In 1998, obsessed with the case, he assembled a group of a dozen leading experts and pathologists in the field. They all came to the same conclusions as Hurst, and made a detailed presentation to the Texas Board of Pardons and Paroles (a state agency that makes parole and clemency decisions for Texas inmates). This court recognized the evidence as credible and confirmed Sonia Cacy's "actual innocence", releasing her on parole the same year.



After this case, Hurst was increasingly in demand. He realized that people all over the country were in Sonia Cacy's position, and decided to apply his method to other arson cases. 

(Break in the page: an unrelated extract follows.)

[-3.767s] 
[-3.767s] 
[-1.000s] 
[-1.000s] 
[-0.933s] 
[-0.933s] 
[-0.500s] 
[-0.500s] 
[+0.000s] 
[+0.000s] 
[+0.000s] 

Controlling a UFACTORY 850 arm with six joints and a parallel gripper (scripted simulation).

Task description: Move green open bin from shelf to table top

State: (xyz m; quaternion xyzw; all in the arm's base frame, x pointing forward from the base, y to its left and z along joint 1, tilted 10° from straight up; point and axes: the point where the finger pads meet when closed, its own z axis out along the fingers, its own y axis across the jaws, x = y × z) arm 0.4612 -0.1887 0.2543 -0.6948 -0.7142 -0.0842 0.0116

Gerald Hurst mainly handles post-conviction cases, and works on a number of high-profile cases, including Ernest Ray Willis and Cameron Todd Willingham.

He set out to re-establish the truth on a solid scientific and evidentiary basis, pointing out that a large proportion of investigators relied on "old wives' tales" to conduct their investigations, repeating pseudo-scientific folklore handed down over the years, believing that they did not have to be subject to the same rules as other forensic sciences, that their experience alone was sufficient.



Gerald Hurst died in March 2015 following complications from the transplant he had received.